== What needs to be done ==
Given the material below, output exactly the lines from the line with "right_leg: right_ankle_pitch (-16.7" to the line with "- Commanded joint", both ends included, and no other lines.

== Data block ==

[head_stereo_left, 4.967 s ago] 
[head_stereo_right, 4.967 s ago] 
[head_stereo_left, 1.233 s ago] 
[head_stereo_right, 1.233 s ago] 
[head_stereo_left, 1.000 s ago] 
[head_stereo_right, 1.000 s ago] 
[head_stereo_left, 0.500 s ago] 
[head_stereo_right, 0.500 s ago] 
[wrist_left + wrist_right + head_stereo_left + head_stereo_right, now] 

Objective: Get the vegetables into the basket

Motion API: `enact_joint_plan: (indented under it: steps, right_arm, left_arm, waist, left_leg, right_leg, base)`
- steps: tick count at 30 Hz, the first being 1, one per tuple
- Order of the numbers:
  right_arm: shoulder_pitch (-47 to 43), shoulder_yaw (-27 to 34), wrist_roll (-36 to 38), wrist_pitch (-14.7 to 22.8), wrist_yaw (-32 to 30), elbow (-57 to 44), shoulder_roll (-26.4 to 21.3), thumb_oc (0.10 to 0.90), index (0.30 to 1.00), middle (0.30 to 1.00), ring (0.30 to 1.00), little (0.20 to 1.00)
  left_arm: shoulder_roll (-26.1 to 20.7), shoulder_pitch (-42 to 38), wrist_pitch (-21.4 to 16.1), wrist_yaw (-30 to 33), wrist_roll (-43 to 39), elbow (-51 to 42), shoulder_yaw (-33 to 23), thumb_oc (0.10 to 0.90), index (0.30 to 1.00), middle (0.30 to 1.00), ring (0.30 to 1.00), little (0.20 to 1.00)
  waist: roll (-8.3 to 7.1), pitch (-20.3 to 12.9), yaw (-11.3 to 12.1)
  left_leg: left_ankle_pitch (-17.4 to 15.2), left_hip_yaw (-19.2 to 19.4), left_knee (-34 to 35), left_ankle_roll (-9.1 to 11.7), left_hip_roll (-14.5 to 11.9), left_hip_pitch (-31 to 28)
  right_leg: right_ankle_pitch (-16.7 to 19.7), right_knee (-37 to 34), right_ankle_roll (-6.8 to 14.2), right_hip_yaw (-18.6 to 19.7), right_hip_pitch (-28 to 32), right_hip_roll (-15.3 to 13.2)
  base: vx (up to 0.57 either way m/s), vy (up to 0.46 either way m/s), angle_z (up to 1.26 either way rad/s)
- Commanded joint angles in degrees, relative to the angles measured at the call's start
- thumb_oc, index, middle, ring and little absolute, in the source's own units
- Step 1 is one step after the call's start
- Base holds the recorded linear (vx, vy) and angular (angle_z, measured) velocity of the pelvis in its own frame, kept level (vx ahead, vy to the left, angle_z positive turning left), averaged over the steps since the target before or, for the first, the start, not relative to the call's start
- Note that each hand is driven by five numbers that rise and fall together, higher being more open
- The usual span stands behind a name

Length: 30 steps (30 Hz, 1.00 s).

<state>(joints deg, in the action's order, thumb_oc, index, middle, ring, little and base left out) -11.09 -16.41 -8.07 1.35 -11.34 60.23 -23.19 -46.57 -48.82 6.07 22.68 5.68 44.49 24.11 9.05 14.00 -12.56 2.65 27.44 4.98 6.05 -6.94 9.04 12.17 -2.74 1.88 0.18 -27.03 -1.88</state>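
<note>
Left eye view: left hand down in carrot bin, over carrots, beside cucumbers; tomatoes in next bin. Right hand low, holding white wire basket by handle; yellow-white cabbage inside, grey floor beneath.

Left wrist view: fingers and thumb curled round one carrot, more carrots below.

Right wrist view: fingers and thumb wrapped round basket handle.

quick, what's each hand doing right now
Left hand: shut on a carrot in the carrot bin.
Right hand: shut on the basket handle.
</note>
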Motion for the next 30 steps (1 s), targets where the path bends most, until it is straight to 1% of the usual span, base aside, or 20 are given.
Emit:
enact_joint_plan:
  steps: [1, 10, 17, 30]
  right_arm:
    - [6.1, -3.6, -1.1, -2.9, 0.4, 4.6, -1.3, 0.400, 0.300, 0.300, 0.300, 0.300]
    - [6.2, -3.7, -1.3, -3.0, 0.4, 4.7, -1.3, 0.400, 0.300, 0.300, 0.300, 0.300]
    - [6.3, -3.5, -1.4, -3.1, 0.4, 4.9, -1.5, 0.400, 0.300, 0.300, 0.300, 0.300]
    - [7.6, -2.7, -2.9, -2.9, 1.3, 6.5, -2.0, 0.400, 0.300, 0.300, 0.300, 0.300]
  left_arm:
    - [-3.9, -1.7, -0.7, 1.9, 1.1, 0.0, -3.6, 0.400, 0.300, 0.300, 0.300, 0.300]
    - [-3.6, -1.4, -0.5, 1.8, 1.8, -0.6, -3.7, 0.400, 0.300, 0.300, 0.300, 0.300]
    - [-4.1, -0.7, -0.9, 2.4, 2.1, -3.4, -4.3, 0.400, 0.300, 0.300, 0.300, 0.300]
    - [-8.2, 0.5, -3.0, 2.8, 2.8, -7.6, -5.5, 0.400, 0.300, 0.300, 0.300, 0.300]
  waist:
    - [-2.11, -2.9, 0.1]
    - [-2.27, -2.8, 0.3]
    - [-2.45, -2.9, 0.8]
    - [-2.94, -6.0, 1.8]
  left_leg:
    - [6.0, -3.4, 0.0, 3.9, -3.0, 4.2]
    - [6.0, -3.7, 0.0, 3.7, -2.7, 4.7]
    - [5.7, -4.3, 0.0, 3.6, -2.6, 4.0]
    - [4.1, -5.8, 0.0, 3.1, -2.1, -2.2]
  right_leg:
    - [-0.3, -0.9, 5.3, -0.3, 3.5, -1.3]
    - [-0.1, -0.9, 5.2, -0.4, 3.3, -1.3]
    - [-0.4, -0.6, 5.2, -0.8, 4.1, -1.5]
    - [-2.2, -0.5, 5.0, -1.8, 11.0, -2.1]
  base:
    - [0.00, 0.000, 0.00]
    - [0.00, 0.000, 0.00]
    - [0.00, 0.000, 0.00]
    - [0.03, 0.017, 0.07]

== Solution for this exercise ==
  right_leg: right_ankle_pitch (-16.7 to 19.7), right_knee (-37 to 34), right_ankle_roll (-6.8 to 14.2), right_hip_yaw (-18.6 to 19.7), right_hip_pitch (-28 to 32), right_hip_roll (-15.3 to 13.2)
  base: vx (up to 0.57 either way m/s), vy (up to 0.46 either way m/s), angle_z (up to 1.26 either way rad/s)
- Commanded joint angles in degrees, relative to the angles measured at the call's start

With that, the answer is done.